Python Package pyperspec¶

This is a Python package designed to simplify the analysis and manipulation of hyperspectral datasets. The package provides an object-oriented approach providing a user-friendly interface that feels familiar to Python users, i.e. close to libraries such as numpy, pandas, and scikit-learn.

This is heavily inspired by R package hyperSpec and part of r-hyperspec. The goal is to make the work with hyperspectral data sets, (i.e. spatially or time-resolved spectra, or spectra with any other kind of information associated with each of the spectra) more comfortable. The spectra can be data obtained during XRF, UV/VIS, Fluorescence, AES, NIR, IR, Raman, NMR, MS, etc. spectroscopy measurements.

NOTE: The main focus is not on algroithms since there are already many other good packages implementing algorithms, e.g. numpy, scipy, pybaselines, and more can be found in FOSS For Spectroscopy list.

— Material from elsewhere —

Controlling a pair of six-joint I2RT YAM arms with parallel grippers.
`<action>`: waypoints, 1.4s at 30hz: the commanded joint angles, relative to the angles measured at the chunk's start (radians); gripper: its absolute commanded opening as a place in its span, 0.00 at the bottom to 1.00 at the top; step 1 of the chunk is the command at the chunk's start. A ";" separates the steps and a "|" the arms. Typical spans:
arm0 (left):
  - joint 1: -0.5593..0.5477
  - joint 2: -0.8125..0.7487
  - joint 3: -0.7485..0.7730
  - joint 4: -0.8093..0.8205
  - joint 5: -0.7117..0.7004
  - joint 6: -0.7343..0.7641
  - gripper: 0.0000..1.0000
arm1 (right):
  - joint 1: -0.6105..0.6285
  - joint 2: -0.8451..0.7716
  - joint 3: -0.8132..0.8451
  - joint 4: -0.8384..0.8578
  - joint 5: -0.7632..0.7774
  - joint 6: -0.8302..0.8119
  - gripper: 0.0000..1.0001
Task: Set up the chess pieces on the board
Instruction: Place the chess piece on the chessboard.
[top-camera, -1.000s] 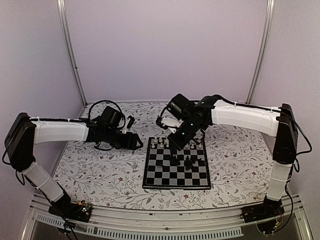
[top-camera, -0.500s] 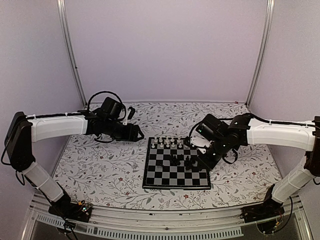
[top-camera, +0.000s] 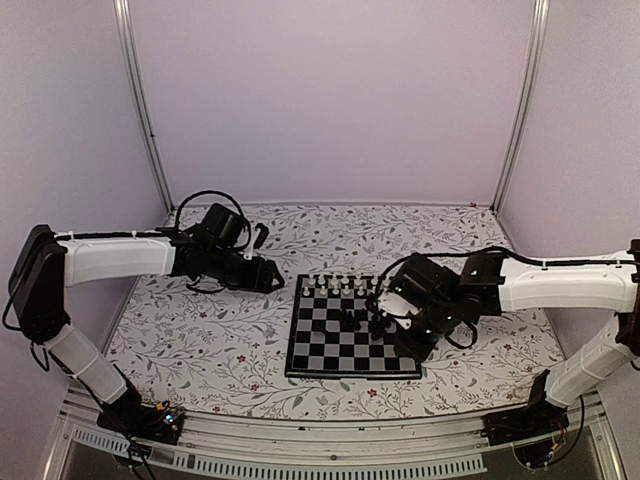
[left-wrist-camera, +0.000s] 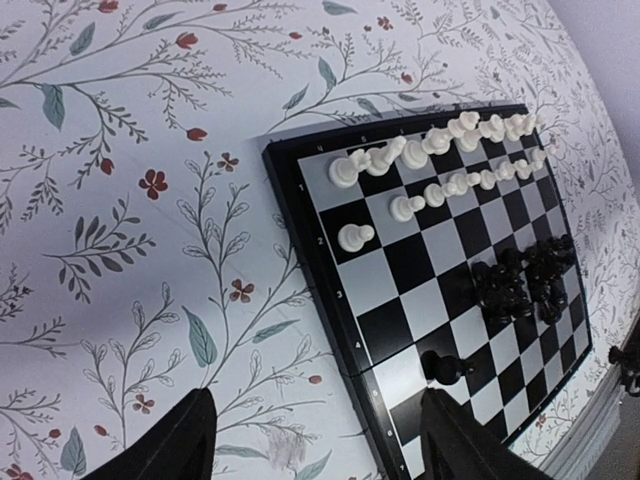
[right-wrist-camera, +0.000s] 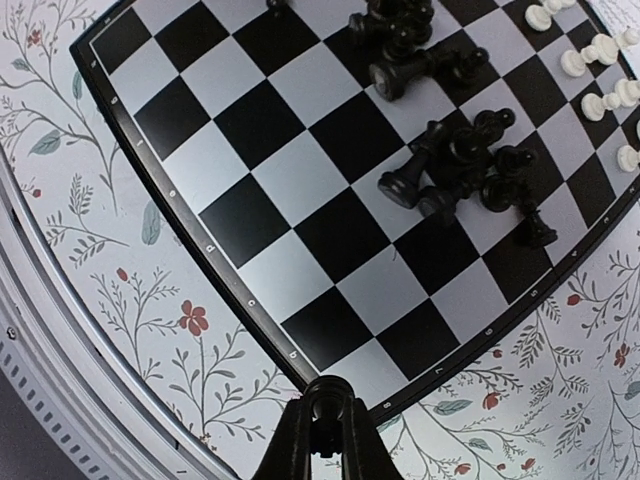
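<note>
The board (top-camera: 352, 360) lies mid-table, with white chess pieces (top-camera: 340, 288) in two rows along its far edge. Black chess pieces (top-camera: 378, 325) are heaped near the middle. My right gripper (top-camera: 410, 348) hovers over the board's near right corner. In the right wrist view the right gripper (right-wrist-camera: 328, 425) is shut on a small black chess piece (right-wrist-camera: 328, 398), above the board rim (right-wrist-camera: 180, 205). The black heap (right-wrist-camera: 460, 170) is beyond it. My left gripper (top-camera: 272, 281) hangs open left of the board. In the left wrist view the left gripper (left-wrist-camera: 315, 450) is empty over the rim (left-wrist-camera: 300, 250), near a lone black pawn (left-wrist-camera: 447, 367).
A floral table cover (top-camera: 200, 340) surrounds the board. The white rows (left-wrist-camera: 430, 150) and the black heap (left-wrist-camera: 520, 280) also show in the left wrist view. Purple walls and metal posts (top-camera: 140, 110) close in the back and sides.
My right arm has swung from the far side of the board, at the black heap, to the near right corner. The left gripper drew back slightly and stayed open.
</note>
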 joint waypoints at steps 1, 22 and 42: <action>0.013 -0.027 -0.015 0.025 0.008 0.034 0.72 | 0.044 0.075 0.031 -0.032 0.072 0.062 0.01; 0.016 -0.047 -0.063 0.069 0.031 -0.002 0.72 | 0.043 0.167 0.039 -0.066 0.144 0.133 0.03; 0.016 -0.057 -0.077 0.077 0.038 -0.018 0.72 | 0.043 0.176 0.028 -0.036 0.141 0.130 0.12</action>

Rather, it provides convinient interface for those algorithms and other routine tasks.

For detailed information and documentation, please visit Documentation.

Documentation¶

Please, check here

Installation¶

Currently available only from GitHub:

pip install git+https://github.com/r-hyperspec/pyperspec.git

Quick Demo¶

import pyspc
import numpy as np
import pandas as pd

spc = np.random.rand(10, 20) # Here are your spectra in unfolded structure
wl = np.linspace(1000,2000,20) # Array of wavelength/wavenumbers
meta_data = pd.DataFrame({"group": ["A", "B"] * 5, "date": pd.date_range("2023-01-01", periods=10)}) # Additional meta-data

# Create the object
sf = pyspc.SpectraFrame(spc, wl=wl, data=meta_data)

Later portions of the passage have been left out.